→ **What is expected**
Please output the data exactly, minus pictures.

→ **Dataset section**
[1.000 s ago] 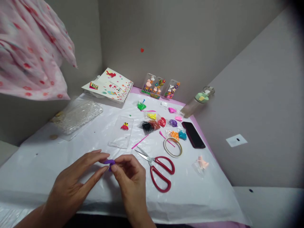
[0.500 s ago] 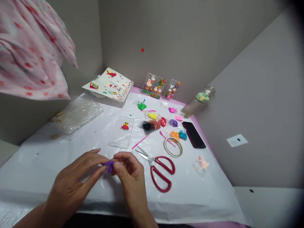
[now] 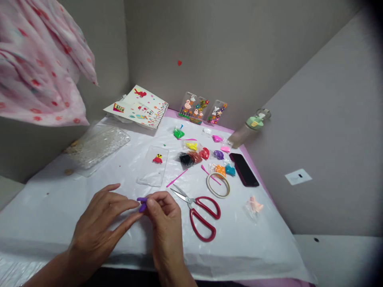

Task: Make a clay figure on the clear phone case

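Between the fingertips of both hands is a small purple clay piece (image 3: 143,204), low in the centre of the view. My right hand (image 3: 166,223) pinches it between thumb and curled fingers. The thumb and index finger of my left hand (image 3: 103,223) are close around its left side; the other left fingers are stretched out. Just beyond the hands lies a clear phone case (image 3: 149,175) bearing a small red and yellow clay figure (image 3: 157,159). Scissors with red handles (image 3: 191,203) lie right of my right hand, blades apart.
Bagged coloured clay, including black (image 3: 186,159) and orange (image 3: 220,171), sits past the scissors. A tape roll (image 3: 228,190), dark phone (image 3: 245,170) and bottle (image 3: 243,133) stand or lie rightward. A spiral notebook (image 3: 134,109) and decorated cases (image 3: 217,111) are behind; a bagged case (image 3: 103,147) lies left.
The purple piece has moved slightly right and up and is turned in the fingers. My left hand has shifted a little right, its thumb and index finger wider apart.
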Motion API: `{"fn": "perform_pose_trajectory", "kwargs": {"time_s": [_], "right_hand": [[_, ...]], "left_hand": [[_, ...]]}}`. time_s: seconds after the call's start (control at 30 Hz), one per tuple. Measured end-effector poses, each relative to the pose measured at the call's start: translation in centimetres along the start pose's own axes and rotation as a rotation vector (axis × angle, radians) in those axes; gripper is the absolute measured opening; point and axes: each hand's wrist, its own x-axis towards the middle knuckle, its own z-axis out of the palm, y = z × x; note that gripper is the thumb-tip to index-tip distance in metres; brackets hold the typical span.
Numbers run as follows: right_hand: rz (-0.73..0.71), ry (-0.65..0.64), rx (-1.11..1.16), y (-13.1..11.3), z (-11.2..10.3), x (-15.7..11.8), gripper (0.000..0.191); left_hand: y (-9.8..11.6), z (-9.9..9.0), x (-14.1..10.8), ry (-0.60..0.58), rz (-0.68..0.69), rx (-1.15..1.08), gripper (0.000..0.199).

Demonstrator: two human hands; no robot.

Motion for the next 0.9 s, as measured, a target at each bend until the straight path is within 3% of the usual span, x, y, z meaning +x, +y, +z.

→ **Result of this exercise**
[1.000 s ago] 
[0.500 s ago] 
[now] 

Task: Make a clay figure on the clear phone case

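Between the fingertips of both hands is a small purple clay piece (image 3: 143,204), low in the centre of the view. My right hand (image 3: 166,223) pinches it between thumb and curled fingers. The thumb and index finger of my left hand (image 3: 103,223) are close around its left side; the other left fingers are stretched out. Just beyond the hands lies a clear phone case (image 3: 149,175) bearing a small red and yellow clay figure (image 3: 157,159). Scissors with red handles (image 3: 191,203) lie right of my right hand, blades apart.
Bagged coloured clay, including black (image 3: 186,159) and orange (image 3: 220,171), sits past the scissors. A tape roll (image 3: 228,190), dark phone (image 3: 245,170) and bottle (image 3: 243,133) stand or lie rightward. A spiral notebook (image 3: 134,109) and decorated cases (image 3: 217,111) are behind; a bagged case (image 3: 103,147) lies left.
The purple piece has moved slightly right and up and is turned in the fingers. My left hand has shifted a little right, its thumb and index finger wider apart.
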Motion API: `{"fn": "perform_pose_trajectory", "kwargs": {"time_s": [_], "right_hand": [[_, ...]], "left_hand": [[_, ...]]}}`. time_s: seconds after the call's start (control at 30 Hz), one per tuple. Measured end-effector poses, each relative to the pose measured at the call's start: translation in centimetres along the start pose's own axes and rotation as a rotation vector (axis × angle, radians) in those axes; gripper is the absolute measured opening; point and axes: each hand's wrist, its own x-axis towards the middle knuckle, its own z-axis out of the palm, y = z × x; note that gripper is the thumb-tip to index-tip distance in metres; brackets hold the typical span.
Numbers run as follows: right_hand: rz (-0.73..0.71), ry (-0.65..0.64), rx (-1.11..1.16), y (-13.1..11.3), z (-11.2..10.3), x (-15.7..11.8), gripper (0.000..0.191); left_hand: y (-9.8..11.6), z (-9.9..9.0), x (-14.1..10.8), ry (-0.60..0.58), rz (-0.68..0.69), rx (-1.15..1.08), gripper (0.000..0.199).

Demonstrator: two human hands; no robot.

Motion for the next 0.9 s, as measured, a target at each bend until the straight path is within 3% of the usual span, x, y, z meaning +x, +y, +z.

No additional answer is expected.